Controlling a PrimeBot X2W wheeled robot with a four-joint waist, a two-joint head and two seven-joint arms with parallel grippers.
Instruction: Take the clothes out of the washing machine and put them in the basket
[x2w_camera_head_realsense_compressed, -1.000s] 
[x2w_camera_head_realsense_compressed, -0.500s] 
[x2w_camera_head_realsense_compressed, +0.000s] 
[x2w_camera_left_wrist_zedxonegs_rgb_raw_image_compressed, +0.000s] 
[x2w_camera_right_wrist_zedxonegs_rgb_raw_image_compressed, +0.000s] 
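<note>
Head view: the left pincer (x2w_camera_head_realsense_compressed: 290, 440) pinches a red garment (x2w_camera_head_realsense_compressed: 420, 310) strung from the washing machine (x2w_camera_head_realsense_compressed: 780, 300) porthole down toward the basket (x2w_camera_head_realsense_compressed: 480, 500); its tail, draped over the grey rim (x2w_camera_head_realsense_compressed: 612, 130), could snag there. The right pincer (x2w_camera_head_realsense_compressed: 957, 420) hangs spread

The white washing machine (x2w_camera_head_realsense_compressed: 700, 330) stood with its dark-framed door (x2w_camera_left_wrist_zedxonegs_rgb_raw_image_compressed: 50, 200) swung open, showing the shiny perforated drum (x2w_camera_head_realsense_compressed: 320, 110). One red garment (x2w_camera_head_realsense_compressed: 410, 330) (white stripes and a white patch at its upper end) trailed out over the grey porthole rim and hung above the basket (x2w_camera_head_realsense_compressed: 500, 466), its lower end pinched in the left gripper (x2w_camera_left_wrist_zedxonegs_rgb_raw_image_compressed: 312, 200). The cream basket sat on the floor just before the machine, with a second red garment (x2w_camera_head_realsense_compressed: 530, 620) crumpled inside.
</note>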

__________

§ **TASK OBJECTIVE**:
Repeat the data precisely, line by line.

§ **ANSWER TO THE EXERCISE**:
Controlling a PrimeBot X2W wheeled robot with a four-joint waist, a two-joint head and two seven-joint arms with parallel grippers.
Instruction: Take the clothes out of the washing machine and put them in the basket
[x2w_camera_head_realsense_compressed, -1.000s] 
[x2w_camera_head_realsense_compressed, -0.500s] 
[x2w_camera_head_realsense_compressed, +0.000s] 
[x2w_camera_left_wrist_zedxonegs_rgb_raw_image_compressed, +0.000s] 
[x2w_camera_right_wrist_zedxonegs_rgb_raw_image_compressed, +0.000s] 
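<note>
Head view: the left pincer (x2w_camera_head_realsense_compressed: 290, 440) pinches a red garment (x2w_camera_head_realsense_compressed: 420, 310) strung from the washing machine (x2w_camera_head_realsense_compressed: 780, 300) porthole down toward the basket (x2w_camera_head_realsense_compressed: 480, 500); its tail, draped over the grey rim (x2w_camera_head_realsense_compressed: 612, 130), could snag there. The right pincer (x2w_camera_head_realsense_compressed: 957, 420) hangs spread

The white washing machine (x2w_camera_head_realsense_compressed: 700, 330) stood with its dark-framed door (x2w_camera_left_wrist_zedxonegs_rgb_raw_image_compressed: 50, 200) swung open, showing the shiny perforated drum (x2w_camera_head_realsense_compressed: 320, 110). One red garment (x2w_camera_head_realsense_compressed: 410, 330) (white stripes and a white patch at its upper end) trailed out over the grey porthole rim and hung above the basket (x2w_camera_head_realsense_compressed: 500, 466), its lower end pinched in the left gripper (x2w_camera_left_wrist_zedxonegs_rgb_raw_image_compressed: 312, 200). The cream basket sat on the floor just before the machine, with a second red garment (x2w_camera_head_realsense_compressed: 530, 620) crumpled inside.
</note>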

Nothing else is required to complete the output.